### WORK ORDER
Among the lines below, restate word for word only those from the line with "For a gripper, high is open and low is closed" through the line with "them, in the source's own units", with both end lines kept.

### DATA PROVIDED
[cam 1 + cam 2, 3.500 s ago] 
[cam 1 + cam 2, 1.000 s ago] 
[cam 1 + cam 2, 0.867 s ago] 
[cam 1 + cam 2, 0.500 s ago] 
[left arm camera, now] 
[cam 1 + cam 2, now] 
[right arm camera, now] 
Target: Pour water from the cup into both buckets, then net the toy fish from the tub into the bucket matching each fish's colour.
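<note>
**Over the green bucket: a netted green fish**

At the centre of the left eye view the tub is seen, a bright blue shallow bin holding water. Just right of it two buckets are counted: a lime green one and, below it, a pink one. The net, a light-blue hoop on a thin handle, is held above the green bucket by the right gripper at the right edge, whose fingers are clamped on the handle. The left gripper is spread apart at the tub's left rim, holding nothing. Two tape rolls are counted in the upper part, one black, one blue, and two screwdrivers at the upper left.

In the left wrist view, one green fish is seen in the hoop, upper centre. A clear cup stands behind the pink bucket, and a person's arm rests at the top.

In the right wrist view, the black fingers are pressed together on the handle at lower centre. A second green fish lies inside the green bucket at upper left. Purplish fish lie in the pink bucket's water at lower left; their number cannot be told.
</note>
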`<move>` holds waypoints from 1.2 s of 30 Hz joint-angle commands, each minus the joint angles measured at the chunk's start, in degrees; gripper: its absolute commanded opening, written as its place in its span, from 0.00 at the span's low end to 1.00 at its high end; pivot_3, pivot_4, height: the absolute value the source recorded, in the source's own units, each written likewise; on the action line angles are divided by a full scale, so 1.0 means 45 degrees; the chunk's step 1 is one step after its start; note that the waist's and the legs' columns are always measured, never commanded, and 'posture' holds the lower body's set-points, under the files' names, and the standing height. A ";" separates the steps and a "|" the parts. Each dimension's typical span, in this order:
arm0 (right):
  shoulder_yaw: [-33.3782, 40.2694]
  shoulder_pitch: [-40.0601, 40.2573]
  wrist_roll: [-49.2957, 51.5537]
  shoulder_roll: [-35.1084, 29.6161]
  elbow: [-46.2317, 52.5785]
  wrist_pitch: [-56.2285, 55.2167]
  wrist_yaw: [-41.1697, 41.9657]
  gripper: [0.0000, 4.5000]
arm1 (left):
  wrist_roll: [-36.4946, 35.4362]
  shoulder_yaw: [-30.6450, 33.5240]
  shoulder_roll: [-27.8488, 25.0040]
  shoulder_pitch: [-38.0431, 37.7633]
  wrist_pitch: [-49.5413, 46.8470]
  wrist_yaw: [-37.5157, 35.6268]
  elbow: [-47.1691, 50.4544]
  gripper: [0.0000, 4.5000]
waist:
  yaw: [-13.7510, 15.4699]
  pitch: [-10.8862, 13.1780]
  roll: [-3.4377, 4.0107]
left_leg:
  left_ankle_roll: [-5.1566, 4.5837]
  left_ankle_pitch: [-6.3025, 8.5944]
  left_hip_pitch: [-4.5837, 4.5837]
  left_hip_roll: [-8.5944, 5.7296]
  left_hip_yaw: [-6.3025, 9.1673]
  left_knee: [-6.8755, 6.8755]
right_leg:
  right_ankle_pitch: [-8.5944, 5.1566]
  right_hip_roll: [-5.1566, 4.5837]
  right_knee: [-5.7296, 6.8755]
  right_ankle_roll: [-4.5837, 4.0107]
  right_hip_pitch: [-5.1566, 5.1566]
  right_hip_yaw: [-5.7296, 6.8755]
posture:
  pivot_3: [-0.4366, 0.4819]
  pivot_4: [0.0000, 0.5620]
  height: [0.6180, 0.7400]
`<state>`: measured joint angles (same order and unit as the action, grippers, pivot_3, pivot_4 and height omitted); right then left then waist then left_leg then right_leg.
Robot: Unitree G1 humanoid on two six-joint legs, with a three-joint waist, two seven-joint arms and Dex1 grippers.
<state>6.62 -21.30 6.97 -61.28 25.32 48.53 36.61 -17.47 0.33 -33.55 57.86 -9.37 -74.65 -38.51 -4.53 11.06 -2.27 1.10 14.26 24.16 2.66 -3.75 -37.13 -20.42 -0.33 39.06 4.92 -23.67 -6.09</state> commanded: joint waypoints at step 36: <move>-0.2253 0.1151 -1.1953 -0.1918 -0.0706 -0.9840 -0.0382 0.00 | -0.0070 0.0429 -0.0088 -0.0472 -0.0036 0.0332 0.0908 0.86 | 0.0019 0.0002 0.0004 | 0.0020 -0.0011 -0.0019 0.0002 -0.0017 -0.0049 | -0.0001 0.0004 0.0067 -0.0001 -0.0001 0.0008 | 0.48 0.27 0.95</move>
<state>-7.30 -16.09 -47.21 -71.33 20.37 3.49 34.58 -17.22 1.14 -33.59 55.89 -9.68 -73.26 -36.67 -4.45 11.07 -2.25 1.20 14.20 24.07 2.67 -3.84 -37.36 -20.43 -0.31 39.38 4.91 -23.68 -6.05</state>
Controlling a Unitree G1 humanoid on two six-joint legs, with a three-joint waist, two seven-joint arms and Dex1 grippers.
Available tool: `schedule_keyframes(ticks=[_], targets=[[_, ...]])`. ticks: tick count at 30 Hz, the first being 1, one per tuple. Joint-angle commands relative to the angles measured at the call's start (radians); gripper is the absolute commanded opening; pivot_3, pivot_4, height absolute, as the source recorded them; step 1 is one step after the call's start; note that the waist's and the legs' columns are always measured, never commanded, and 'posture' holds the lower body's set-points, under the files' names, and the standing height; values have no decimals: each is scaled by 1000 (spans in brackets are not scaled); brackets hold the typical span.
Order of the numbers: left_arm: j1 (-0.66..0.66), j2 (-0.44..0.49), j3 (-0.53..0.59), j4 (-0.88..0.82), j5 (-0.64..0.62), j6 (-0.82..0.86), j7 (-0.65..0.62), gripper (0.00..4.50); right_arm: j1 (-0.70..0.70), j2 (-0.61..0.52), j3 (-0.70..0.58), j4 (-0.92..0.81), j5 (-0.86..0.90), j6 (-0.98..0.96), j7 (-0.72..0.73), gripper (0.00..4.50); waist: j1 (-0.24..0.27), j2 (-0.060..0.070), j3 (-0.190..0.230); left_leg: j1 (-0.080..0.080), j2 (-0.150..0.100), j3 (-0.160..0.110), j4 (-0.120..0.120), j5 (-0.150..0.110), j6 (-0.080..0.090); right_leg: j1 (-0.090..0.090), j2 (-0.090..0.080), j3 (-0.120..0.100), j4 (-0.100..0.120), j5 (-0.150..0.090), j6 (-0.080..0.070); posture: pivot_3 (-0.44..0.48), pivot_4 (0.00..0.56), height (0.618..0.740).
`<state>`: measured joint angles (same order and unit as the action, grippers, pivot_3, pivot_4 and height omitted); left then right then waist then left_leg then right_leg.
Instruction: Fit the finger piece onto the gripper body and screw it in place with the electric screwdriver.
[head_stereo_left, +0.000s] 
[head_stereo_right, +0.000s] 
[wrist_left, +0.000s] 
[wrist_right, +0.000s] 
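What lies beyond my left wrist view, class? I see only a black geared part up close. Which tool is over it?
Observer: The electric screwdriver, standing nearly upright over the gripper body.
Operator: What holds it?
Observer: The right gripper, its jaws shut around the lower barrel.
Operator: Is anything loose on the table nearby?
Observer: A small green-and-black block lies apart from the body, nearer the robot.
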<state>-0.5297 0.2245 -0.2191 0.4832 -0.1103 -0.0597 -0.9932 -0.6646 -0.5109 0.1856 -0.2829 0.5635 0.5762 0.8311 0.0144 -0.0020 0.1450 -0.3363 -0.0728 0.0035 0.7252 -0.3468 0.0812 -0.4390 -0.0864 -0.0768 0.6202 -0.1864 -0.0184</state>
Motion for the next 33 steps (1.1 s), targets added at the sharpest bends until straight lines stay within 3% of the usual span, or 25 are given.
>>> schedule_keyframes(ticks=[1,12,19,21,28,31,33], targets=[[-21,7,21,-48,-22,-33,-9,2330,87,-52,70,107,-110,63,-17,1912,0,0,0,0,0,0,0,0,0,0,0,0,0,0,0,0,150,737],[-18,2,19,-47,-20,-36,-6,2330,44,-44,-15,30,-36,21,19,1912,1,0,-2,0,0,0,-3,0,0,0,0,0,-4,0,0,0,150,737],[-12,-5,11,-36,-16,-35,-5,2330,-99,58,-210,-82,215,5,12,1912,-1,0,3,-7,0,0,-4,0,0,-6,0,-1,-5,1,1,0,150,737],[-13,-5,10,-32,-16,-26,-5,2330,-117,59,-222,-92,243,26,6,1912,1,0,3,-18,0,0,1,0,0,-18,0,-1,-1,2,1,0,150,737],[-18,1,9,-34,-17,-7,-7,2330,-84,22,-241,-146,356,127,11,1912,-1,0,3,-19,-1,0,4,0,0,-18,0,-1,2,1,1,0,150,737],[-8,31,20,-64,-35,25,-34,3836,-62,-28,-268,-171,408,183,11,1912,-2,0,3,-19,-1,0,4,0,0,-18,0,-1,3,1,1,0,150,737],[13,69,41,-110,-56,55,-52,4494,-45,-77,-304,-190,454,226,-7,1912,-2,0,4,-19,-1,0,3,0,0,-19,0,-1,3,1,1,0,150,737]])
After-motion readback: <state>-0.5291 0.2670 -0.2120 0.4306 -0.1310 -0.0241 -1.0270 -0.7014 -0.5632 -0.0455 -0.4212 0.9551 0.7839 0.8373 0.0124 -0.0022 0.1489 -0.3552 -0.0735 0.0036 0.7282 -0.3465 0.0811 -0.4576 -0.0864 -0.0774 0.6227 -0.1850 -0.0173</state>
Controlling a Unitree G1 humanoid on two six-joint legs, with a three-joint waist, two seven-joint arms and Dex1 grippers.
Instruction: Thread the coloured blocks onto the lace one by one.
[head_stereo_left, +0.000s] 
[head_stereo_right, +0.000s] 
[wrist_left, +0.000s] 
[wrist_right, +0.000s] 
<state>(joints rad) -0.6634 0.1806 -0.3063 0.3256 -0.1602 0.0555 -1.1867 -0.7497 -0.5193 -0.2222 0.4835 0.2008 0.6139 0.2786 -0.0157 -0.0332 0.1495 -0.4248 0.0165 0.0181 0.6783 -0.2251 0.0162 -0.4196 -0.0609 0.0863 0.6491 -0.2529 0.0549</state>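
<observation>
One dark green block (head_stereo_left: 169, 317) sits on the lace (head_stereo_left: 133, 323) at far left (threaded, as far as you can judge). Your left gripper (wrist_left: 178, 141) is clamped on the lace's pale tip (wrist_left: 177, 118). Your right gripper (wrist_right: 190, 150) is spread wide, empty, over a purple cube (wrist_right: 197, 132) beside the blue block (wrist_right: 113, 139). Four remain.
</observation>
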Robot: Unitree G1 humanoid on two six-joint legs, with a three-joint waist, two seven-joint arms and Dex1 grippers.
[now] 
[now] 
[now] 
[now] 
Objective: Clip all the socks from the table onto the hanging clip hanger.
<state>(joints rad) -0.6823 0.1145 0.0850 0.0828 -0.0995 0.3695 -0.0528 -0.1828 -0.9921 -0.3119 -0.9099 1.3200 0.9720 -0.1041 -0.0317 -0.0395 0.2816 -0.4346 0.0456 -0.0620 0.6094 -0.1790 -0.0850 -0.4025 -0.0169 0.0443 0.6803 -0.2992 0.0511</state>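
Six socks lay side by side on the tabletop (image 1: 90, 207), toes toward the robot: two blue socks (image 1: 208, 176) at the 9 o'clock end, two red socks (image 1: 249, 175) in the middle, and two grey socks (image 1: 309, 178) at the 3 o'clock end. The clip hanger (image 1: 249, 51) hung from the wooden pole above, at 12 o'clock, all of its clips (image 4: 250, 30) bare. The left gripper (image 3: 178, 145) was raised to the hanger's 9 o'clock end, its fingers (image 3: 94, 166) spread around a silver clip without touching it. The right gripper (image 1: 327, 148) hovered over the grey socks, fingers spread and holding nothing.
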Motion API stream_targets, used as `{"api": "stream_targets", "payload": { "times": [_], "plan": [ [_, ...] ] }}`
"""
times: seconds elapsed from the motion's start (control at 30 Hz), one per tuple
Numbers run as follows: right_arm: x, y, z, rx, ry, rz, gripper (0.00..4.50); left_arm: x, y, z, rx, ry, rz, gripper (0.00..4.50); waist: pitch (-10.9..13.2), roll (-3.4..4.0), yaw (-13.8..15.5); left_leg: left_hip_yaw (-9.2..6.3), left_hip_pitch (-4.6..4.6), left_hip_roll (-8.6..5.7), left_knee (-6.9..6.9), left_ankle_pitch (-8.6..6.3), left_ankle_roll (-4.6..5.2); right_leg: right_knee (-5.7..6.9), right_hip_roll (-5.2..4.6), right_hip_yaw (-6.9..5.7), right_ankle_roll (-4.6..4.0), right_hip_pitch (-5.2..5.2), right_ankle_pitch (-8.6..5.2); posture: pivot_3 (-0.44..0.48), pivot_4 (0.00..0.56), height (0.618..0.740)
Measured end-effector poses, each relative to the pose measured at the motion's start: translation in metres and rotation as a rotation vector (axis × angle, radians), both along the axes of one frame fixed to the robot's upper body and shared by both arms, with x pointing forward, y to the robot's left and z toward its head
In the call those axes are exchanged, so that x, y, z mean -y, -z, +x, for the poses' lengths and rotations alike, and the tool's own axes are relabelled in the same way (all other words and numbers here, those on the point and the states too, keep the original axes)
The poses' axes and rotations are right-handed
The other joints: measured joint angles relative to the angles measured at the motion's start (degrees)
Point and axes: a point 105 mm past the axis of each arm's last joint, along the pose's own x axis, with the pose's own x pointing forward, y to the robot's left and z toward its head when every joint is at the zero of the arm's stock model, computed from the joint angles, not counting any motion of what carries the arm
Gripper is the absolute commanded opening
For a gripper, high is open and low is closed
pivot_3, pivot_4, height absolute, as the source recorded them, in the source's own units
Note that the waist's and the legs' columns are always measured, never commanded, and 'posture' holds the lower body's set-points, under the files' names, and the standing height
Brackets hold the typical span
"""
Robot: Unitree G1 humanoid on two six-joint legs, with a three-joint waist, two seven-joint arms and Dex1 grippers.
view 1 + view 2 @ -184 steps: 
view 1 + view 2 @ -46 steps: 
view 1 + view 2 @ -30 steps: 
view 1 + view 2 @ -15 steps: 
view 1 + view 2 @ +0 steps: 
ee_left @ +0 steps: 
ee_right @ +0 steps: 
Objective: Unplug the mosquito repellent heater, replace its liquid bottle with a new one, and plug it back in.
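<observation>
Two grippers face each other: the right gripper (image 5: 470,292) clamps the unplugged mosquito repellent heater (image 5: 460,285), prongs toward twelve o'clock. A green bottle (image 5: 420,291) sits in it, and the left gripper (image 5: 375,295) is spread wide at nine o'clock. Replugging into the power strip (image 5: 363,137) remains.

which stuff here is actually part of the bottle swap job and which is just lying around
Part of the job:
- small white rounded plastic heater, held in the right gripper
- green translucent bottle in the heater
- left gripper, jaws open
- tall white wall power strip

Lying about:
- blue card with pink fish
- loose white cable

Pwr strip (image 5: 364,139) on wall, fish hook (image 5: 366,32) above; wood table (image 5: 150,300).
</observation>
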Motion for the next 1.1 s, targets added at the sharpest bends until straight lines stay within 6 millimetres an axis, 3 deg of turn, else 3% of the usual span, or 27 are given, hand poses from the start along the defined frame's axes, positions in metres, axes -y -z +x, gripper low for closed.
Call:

### WRITTEN SOLUTION
For a gripper, high is open and low is closed
pivot_3, pivot_4, height absolute, as the source recorded them, in the source's own units

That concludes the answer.